Parenthood, Hey, Kiddo argues, is about behavior, not blood. While Jarrett maintains some kind of connection with his biological mother and father, they aren’t the people he thinks of as parents. More than anything, Krosoczka suggests, parenting is about being there in a loving, stable way. This means that it’s an honorific title: To be a parent in this sense is an accomplishment.
In an important series of pages, Krosoczka writes, “When I was a kid, I’d draw to get attention from my family. In junior high, I drew to impress my friends. But now that I am in my teens, I fill sketchbooks just to deal with life. To survive” (214-16). This is a clear summary of the role of art in Hey, Kiddo.
To Krosoczka, art-making—especially the kind that helps you survive—seems to be about moving from pleasing other people to discovering what’s true and real for you. This is a complex lesson for the young Jarrett to learn: One important art teacher urges him to ignore formulaic superhero drawing lessons and move toward his own style, and later another tells him that he needs to submit to learning the basics of realistic form and perspective in order to be a good cartoonist. In the end, it takes a combination of individuality, humility, and sheer love of the art for Krosoczka to become the cartoonist (and the person) he wants to be.
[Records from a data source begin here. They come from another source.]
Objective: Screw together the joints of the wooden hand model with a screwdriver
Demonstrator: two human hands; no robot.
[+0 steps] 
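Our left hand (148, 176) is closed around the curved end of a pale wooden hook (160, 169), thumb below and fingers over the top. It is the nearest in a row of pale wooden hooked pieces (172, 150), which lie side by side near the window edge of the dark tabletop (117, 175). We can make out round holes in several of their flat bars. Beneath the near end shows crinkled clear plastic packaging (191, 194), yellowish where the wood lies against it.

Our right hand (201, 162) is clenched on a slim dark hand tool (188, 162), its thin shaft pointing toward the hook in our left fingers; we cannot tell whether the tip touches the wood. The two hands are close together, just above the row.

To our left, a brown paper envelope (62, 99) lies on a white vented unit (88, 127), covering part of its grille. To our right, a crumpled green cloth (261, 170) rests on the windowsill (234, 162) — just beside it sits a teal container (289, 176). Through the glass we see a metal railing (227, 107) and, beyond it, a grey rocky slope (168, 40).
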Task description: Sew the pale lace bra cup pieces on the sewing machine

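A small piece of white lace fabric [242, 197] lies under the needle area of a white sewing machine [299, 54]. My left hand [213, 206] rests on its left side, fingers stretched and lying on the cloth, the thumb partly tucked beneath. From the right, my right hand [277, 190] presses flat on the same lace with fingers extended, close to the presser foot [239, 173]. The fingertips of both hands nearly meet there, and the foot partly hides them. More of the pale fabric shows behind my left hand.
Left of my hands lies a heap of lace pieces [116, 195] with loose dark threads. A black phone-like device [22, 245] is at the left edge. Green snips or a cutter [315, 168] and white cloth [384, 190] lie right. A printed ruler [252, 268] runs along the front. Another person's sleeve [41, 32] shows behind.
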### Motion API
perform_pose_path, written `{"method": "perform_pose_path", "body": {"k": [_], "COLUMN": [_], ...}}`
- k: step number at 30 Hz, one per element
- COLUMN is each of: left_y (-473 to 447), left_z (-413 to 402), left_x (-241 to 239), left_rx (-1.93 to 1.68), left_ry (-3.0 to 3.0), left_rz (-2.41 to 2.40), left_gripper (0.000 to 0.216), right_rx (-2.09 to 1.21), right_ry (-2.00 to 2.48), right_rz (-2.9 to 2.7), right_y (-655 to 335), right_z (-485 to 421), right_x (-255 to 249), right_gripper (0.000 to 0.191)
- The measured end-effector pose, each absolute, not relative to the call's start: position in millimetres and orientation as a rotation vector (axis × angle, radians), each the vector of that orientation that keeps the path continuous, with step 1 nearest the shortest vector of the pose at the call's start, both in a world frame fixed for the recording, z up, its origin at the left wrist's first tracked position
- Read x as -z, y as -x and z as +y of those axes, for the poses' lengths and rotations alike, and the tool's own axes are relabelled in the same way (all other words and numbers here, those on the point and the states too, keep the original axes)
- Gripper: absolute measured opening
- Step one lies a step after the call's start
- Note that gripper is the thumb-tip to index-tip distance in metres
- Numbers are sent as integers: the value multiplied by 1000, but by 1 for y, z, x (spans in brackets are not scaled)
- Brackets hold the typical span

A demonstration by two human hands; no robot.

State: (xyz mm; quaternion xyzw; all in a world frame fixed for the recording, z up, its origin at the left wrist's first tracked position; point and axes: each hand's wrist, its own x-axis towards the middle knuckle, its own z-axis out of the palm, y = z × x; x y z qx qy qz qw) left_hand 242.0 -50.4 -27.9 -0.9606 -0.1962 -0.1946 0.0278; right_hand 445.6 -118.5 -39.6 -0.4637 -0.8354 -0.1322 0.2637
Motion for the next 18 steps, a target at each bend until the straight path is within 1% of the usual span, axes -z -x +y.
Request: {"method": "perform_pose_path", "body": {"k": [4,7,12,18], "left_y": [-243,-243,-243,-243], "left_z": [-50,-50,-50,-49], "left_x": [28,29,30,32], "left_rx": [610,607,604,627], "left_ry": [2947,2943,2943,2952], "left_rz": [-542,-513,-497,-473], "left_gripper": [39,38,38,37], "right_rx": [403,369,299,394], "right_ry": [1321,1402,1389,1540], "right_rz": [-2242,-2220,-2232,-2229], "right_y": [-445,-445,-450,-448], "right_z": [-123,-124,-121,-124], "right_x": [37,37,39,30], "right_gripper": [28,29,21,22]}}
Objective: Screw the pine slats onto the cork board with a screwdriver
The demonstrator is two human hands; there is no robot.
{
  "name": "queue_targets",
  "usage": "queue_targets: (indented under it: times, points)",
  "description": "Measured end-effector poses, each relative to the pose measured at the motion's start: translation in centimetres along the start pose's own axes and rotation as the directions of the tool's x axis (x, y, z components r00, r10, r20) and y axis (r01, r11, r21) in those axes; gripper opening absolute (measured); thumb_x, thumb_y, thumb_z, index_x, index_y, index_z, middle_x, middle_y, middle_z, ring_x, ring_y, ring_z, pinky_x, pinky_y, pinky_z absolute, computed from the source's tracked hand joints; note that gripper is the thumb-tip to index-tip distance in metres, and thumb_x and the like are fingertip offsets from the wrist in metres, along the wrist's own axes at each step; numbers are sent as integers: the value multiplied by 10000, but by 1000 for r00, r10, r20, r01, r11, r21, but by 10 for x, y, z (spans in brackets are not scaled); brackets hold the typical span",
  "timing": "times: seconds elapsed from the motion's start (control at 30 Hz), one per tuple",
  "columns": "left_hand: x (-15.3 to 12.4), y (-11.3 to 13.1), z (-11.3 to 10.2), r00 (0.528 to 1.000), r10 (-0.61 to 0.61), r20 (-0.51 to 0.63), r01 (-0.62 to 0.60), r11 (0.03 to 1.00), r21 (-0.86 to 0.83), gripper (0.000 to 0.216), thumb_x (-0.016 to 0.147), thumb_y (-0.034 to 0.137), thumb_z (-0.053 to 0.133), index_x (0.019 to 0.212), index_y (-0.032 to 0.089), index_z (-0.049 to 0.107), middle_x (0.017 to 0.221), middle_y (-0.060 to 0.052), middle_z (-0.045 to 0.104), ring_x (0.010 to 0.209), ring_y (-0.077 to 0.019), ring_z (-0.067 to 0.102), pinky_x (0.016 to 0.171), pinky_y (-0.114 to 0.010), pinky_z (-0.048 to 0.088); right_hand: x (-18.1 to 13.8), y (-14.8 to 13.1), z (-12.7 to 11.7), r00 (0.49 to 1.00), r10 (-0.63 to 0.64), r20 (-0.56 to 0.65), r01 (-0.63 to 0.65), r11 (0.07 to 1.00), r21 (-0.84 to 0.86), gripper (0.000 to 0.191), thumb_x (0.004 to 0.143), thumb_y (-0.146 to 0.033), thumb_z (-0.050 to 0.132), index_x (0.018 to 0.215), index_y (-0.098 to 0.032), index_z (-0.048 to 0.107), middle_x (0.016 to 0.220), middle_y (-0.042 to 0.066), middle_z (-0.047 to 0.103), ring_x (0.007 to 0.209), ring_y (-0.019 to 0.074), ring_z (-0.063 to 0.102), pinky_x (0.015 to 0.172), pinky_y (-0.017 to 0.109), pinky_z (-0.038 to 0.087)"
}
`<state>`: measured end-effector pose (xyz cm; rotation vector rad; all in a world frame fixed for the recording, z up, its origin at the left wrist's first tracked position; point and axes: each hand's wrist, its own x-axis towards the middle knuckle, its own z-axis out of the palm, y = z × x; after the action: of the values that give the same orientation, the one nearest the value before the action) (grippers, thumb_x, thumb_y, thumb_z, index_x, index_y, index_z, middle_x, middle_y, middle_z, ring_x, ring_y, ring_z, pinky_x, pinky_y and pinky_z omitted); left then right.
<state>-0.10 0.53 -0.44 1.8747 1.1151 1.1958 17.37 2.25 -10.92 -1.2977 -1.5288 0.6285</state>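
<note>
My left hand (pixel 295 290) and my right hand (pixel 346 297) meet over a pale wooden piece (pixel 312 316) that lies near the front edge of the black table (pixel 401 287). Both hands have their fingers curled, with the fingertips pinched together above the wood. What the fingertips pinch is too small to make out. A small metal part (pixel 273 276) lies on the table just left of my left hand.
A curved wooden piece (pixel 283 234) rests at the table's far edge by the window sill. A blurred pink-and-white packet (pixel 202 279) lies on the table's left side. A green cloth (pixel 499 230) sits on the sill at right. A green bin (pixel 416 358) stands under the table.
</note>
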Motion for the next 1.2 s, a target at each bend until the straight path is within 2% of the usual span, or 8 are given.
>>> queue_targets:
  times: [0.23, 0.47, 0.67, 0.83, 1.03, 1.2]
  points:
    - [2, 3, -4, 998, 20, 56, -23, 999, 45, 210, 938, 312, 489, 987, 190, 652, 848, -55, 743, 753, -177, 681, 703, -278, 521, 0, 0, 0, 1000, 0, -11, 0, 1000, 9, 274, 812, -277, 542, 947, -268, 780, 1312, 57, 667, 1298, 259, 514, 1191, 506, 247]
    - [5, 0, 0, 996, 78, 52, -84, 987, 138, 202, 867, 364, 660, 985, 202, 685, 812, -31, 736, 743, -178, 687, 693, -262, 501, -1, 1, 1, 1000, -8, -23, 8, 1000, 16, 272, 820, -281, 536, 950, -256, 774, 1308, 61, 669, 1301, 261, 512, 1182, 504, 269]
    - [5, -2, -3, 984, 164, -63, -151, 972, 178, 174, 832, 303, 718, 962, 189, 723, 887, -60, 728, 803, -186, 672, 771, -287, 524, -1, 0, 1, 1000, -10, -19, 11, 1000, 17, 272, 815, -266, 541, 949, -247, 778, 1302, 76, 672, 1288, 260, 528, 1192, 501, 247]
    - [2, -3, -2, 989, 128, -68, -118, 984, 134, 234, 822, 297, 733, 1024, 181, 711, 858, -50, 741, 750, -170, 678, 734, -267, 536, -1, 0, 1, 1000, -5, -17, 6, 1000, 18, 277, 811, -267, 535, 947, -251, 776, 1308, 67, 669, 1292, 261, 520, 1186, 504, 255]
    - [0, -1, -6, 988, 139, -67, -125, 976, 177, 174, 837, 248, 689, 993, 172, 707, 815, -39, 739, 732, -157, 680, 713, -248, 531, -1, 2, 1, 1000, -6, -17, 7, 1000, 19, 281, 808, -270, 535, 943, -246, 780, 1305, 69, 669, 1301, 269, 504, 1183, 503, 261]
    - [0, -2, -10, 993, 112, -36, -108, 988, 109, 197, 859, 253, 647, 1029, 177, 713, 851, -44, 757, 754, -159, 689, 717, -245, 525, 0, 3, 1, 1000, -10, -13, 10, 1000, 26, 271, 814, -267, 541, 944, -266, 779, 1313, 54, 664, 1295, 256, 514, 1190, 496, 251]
Jarrett subtly demonstrates the idea that art isn’t about pleasing people with the existence of this book itself. Krosoczka’s portrayal of his family is sympathetic, but it’s also very honest; one can imagine that his grandparents, who grew up in the stoical Depression era, might not have loved having the stories of their bad behavior (as well as their good) published for the world to read. However, art-making requires a commitment to the truth in all its complexity.
Krosoczka’s decision to devote his life to making comics therefore stands in opposition to his family’s choices around drugs. Alcohol and heroin can help you to feel like you’re escaping from your problems, but they become problems of their own. Making art means that you face problems square on, and transform them.
Krosoczka chooses to start and end his story at the same part of his life. He’s a teenager in both the first and the last chapters of the book. There’s a reason for this: It’s as a teenager that he feels he first began to really understand his relationship with his family and to be an artist.
The organization of this book means that the reader gets to check in on the continuing themes of art and family (as explored above) at several different eras of Krosoczka’s life. He makes art as a little kid, a middle schooler, and a teenager; the changing experience of his family at all these ages, too. Each iteration of Jarrett deals with these experiences in a different way, and learns something the previous Jarrett couldn’t know.
Krosoczka’s interest in the development of his thoughts and feelings around these important subjects suggests that he sees self-examination as a critical part of being a responsible grown-up and artist. To really grow up, and not get stuck in the same old pattern, one has to know where one has come from, and let one’s mind change. When the book ends with Jarrett on the cusp of adulthood, about to go off to college, it shows a Jarrett on his way to becoming the author of this memoir.